In a speech this week at a Border Delivery Group stakeholder event, the UK’s de facto deputy Prime Minister, Michael Gove – whose official title is Chancellor of the Duchy of Lancaster – confirmed that “all UK exports and imports will be treated equally”, noting that “this will mean traders in the EU and GB will have to submit customs declarations and be liable to goods’ checks.
He also confirmed that the policy easements put in place for a potential ‘no deal’ exit will not be reintroduced, “as businesses have time to prepare”.
Gove said one thing businesses can do to prepare for border controls was “by making sure they have an Economic Operator Registration and Identification (EORI) number, and also looking into how they want to make declarations such as using a customs agent. We will ensure facilitations currently available to rest-of-the-world traders will also be open to those trading between GB and EU.”

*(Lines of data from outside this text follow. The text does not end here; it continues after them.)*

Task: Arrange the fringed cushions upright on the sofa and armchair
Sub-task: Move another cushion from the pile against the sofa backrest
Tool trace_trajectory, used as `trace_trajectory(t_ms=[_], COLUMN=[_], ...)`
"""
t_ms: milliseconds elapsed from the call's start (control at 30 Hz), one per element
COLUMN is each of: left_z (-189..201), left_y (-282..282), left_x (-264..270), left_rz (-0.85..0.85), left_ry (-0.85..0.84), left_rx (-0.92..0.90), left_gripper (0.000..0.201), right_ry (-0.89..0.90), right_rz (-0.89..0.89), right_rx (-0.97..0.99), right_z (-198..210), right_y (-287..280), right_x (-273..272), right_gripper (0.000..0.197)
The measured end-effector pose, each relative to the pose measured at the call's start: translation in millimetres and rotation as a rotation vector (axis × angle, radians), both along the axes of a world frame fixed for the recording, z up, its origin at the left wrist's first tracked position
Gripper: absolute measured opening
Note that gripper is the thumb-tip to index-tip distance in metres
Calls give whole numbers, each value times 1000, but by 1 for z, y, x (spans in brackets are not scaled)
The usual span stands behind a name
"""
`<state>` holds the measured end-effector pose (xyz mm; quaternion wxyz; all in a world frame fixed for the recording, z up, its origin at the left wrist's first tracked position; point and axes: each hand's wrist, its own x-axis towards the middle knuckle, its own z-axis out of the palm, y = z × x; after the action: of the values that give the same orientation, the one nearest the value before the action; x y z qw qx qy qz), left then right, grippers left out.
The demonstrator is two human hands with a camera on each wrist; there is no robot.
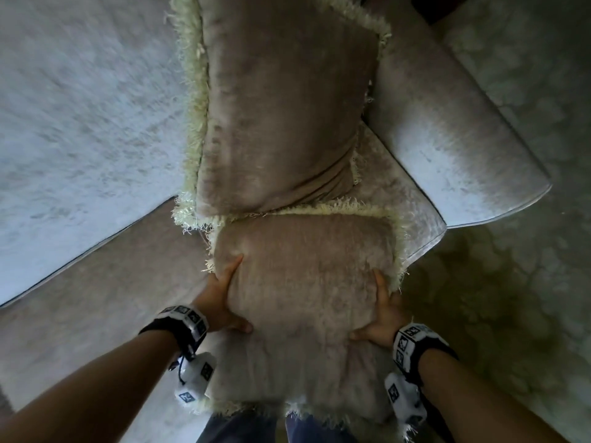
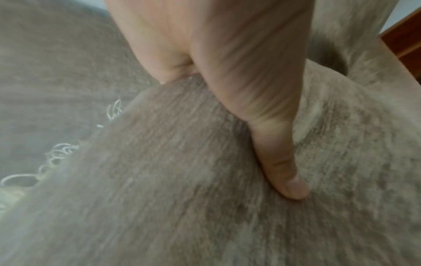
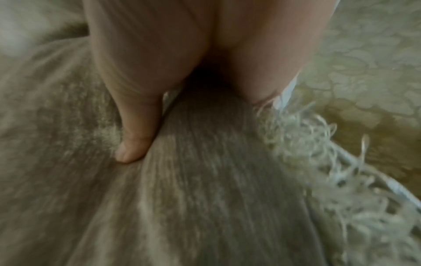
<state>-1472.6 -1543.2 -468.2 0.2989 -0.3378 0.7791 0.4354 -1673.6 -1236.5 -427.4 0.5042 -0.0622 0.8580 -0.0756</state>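
Note:
Both hands hold a beige velvet fringed cushion (image 1: pixel 307 302) by its sides, low over the sofa seat and close to my legs. My left hand (image 1: pixel 224 298) grips its left edge, thumb (image 2: pixel 284 171) pressed into the front face (image 2: pixel 182 198). On the opposite edge my right hand (image 1: pixel 382 314) grips beside the pale fringe (image 3: pixel 318 162), thumb (image 3: pixel 134 142) on the front (image 3: pixel 205 189). The fingers of both hands are hidden behind the cushion. A second fringed cushion (image 1: pixel 281 116) stands beyond it in the sofa corner, its lower edge touching the held one's top fringe.
The pale velvet sofa seat (image 1: pixel 96 266) stretches to the left and the armrest (image 1: pixel 447 139) runs along the right. A patterned carpet (image 1: pixel 499 298) lies to the right of the sofa. A wooden edge (image 2: pixel 405 41) shows at the far right of the left wrist view.

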Motion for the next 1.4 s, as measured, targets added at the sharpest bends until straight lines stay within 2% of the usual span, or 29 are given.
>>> trace_trajectory(t_ms=[100, 167, 300, 533, 667, 733, 933, 1167, 1300, 1400], left_z=[27, 50, 104, 204, 246, 259, 272, 264, 257, 255], left_y=[15, 24, 37, 41, 42, 41, 21, -53, -112, -154], left_x=[41, 76, 150, 263, 321, 350, 430, 520, 539, 527], left_rz=[112, 206, 376, 663, 804, 865, 980, 978, 936, 895], left_ry=[-57, -73, -75, -55, -69, -81, -102, -110, -40, 49], left_rx=[-16, -23, -76, -242, -344, -381, -431, -391, -381, -367], left_gripper=[147, 146, 148, 144, 147, 150, 154, 151, 148, 144], right_ry=[-15, -84, -158, -212, -146, -167, -171, -169, -114, -49], right_rz=[74, 112, 273, 555, 720, 791, 901, 865, 796, 716], right_rx=[-85, -141, -248, -373, -446, -464, -504, -489, -489, -514], right_z=[17, 30, 56, 107, 137, 150, 167, 155, 151, 157], right_y=[-10, -20, -53, -139, -194, -220, -282, -346, -381, -401], right_x=[10, 22, 55, 124, 169, 193, 274, 368, 390, 380], right_gripper=[150, 146, 146, 143, 146, 144, 143, 146, 145, 140])
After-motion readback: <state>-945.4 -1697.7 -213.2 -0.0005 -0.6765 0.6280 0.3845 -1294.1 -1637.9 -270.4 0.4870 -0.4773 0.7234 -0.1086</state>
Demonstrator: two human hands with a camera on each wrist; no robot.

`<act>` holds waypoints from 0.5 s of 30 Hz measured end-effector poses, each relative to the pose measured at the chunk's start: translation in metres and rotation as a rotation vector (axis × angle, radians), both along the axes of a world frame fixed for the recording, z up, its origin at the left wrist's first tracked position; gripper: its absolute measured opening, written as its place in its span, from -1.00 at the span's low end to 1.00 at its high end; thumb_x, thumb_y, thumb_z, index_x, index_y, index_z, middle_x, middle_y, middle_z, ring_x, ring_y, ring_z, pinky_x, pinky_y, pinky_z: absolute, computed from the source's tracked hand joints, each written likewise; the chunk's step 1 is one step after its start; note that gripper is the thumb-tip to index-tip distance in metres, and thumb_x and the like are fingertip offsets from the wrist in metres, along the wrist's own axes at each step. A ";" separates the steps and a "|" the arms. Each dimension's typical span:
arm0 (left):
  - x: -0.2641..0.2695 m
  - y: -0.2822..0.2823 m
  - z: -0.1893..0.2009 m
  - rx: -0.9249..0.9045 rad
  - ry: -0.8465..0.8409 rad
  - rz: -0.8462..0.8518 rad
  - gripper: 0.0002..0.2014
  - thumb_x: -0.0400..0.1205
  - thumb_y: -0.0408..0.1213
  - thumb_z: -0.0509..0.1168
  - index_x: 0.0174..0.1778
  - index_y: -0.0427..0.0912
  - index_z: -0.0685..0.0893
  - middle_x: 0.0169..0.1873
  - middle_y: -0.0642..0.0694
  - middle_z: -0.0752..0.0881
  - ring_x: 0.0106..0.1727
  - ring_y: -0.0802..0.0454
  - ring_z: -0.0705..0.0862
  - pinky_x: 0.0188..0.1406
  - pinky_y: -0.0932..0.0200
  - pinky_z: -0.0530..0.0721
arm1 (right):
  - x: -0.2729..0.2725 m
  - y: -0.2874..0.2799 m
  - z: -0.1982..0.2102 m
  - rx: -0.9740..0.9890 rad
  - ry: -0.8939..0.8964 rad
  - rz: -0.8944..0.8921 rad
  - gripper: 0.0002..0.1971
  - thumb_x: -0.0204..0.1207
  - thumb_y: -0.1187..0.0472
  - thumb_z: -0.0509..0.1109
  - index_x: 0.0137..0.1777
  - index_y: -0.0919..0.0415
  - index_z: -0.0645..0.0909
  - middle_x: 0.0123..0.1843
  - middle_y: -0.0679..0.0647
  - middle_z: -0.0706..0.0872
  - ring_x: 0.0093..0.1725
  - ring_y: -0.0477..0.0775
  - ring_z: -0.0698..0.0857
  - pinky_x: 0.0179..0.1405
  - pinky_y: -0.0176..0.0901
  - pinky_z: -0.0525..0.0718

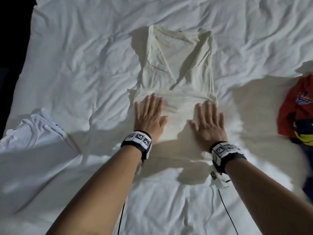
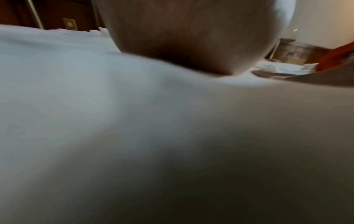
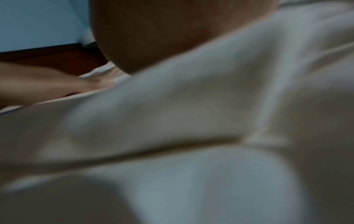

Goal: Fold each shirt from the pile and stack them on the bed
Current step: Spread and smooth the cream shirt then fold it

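A cream shirt [image 1: 176, 65] lies flat in the middle of the white bed [image 1: 84, 65], its sides folded inward and its lower part doubled up toward the middle. My left hand [image 1: 149, 114] presses flat on the left of that lower fold, fingers straight and spread. My right hand [image 1: 209, 121] presses flat on the right of it in the same way. In both wrist views only blurred pale cloth [image 2: 172, 136] and the heel of each palm [image 3: 153, 37] show; the fingers are hidden.
A folded white shirt [image 1: 39, 131] lies at the bed's left edge. A crumpled red, yellow and blue garment [image 1: 298, 112] lies at the right edge. Rumpled bedding [image 1: 169, 200] stretches between me and the cream shirt.
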State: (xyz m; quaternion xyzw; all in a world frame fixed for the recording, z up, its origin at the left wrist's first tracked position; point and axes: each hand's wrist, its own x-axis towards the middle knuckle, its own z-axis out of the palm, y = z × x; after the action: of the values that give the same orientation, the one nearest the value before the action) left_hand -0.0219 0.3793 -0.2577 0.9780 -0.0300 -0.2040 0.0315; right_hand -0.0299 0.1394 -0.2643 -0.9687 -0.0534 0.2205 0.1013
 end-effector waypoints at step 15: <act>-0.095 0.036 0.005 0.001 0.034 -0.007 -0.30 0.81 0.20 -0.28 0.76 0.02 -0.45 0.74 -0.08 -0.48 0.75 -0.10 -0.49 0.71 -0.42 -0.32 | -0.094 0.001 0.013 0.056 0.081 0.085 -0.37 0.80 -0.24 -0.23 0.77 -0.19 -0.41 0.77 0.01 -0.50 0.74 0.09 -0.48 0.76 0.26 -0.27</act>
State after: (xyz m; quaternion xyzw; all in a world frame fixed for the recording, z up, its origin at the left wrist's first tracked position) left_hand -0.1172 0.4155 -0.2528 0.9743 -0.0329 -0.2205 0.0309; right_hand -0.1240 0.1406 -0.2509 -0.9525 -0.0964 0.2622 0.1210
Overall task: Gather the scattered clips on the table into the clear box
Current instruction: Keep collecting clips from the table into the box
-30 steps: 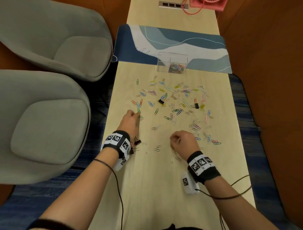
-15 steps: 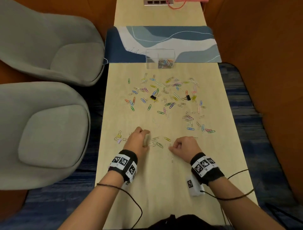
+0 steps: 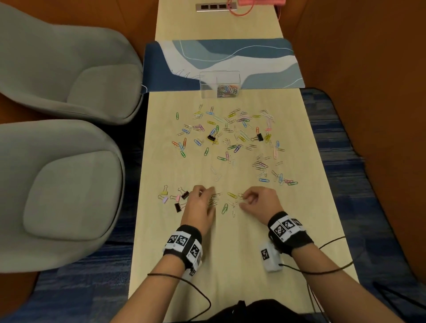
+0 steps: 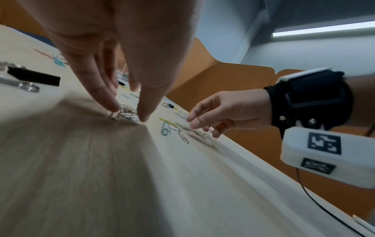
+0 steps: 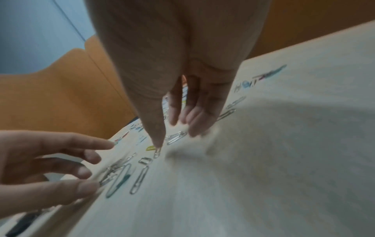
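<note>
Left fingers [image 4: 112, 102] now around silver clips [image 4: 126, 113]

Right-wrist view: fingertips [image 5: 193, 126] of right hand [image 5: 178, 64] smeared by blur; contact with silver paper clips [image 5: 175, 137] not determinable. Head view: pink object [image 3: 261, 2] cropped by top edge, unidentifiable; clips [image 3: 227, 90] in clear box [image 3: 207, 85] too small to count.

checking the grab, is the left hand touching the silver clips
Touching. The left wrist view shows the left hand pinching the silver clips between fingertip and thumb.
</note>
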The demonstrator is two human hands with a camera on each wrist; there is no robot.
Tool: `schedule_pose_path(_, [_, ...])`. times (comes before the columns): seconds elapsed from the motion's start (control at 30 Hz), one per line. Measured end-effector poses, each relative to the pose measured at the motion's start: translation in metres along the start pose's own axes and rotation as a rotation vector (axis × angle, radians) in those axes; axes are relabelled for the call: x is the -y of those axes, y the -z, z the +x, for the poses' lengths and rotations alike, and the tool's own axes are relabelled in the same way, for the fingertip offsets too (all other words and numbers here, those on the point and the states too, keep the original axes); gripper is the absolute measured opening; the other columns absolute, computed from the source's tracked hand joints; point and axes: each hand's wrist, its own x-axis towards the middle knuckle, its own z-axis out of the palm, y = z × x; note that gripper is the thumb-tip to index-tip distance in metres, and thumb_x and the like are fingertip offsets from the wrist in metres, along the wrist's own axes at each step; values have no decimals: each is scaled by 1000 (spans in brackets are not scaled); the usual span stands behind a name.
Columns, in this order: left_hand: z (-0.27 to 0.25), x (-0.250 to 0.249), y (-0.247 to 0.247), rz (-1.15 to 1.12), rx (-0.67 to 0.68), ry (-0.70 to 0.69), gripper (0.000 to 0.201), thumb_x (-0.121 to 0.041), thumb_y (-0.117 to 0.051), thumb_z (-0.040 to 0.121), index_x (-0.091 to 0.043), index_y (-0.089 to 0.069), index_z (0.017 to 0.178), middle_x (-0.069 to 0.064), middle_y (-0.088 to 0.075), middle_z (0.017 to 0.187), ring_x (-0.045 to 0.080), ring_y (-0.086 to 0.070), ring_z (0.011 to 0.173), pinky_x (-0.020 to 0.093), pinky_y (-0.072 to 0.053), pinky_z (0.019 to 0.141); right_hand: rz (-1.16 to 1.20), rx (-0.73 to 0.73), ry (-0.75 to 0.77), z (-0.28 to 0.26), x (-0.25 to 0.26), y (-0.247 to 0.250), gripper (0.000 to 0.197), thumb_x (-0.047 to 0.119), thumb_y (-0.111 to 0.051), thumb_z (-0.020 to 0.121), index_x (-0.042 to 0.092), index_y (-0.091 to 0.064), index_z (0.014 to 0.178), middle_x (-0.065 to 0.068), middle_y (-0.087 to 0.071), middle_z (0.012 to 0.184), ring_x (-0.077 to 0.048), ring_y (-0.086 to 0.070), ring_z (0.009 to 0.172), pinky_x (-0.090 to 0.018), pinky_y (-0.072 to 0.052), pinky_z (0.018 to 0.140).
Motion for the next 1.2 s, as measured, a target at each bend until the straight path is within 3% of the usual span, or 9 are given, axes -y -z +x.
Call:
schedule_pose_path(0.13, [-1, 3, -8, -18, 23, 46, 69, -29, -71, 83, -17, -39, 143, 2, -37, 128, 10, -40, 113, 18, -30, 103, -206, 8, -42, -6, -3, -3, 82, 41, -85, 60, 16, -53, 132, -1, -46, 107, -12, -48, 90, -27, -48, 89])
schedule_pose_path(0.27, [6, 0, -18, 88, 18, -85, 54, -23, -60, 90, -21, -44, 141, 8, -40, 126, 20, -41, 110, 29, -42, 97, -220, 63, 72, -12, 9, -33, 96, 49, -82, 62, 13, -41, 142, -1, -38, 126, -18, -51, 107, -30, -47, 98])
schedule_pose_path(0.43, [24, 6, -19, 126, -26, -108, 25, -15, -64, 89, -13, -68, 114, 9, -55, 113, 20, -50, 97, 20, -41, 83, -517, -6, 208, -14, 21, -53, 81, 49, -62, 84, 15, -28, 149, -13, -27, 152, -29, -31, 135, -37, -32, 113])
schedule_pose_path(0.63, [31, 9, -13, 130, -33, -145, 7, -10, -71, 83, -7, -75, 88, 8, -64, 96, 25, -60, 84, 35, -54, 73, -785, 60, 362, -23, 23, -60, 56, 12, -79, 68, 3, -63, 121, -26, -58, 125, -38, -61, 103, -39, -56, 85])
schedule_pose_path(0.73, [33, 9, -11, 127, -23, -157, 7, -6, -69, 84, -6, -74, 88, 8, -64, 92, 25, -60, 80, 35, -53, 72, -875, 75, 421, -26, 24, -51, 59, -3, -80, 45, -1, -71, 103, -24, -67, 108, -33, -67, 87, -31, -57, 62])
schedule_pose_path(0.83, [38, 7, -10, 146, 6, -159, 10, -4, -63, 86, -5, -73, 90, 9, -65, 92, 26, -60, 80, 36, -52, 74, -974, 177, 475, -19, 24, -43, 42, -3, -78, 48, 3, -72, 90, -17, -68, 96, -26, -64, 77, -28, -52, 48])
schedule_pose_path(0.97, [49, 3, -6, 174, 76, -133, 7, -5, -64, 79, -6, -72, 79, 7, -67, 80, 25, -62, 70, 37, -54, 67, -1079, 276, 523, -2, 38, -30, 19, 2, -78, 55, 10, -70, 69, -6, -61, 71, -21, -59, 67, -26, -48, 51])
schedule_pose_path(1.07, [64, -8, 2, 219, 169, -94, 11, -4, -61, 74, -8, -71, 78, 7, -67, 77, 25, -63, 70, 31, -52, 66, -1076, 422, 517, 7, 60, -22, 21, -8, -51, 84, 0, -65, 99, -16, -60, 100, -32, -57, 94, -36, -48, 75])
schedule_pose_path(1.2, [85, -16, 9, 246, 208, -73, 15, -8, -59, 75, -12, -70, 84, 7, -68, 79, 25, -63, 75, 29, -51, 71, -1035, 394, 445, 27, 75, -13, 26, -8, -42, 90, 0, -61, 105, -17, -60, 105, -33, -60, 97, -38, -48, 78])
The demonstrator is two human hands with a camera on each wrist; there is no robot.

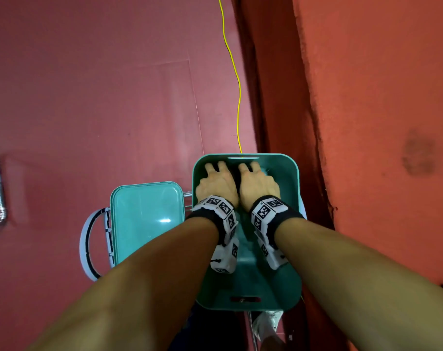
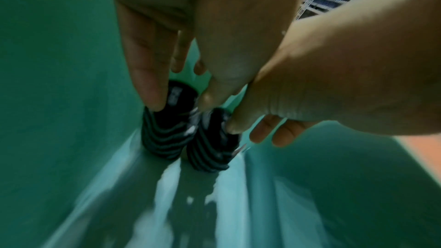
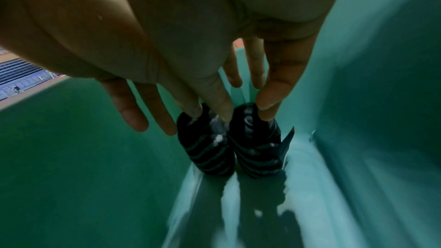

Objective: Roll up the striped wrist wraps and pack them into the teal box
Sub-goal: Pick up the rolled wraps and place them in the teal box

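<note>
Red floor (image 1: 88,97) filled the background, with a yellow cable (image 1: 238,97) running from the far side to the box (image 1: 295,249). This teal box stood open, and its lid (image 1: 147,219) lay just left of it, touching a white wire rack (image 1: 88,244).

Both hands were down inside the box at its far end, side by side. The left hand (image 1: 215,184) and the right hand (image 1: 258,186) each held one rolled wrap against the bottom.

From the left wrist, the left wrap (image 2: 164,131) stood on the bottom of the box, near its left wall, with the right wrap (image 2: 212,142) just beside it and touching it. The left fingers (image 2: 148,82) pinched the top of the left wrap between thumb and one fingertip; the other fingers were straight and a little apart.

From the right wrist, the right fingers (image 3: 274,82) pinched the right wrap (image 3: 257,148) in the same way, with the rest loosely spread. A loose strap end (image 3: 287,140) stuck out from this roll toward the right wall.
</note>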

He added: “The UK will be outside the single market and outside the customs union, so we will have to be ready for the customs procedures and regulatory checks that will inevitably follow.”
Yesterday’s announcement coincided with a related announcement that UK customs agency HM Revenue and Customs (HMRC) had extended the deadline for businesses to apply for customs support funding to 31 January 2021. To date, applications have been made for around £18.5 million out of a possible £26 million – meaning there is at least £7.5 million left to claim from HMRC.
This is aimed at GB-EU traders and does not apply to the flow of trade between Northern Ireland and Ireland, or between Northern Ireland and GB, the UK government said.
Elizabeth de Jong, FTA’s UK policy director, said yesterday’s announcements about the UK’s future relationship with Europe “provide more much-needed clarity for logistics operators, and his assertion that there will be no extension to the transition period gives businesses a finite deadline to which to work. The news of funding to help industry prepare for operation outside the EU is certainly welcome, whatever the outcome of the negotiations.”
She continued: “It is encouraging for industry that he said ‘he does not underestimate what needs to be done’ and that he has his civil servants focussed on capturing and providing industry with the details we need – we hope within the timeframes we need to prepare.
“As representatives of the logistics industry, we are naturally disappointed that the promise of frictionless trade has been replaced with a promise that trade will be as seamless as possible – but not until 2025, with a more realistic but costly ‘make do and mend’ approach to be employed until then. Industry will need the support of government during this period to Keep Britain Trading effectively.”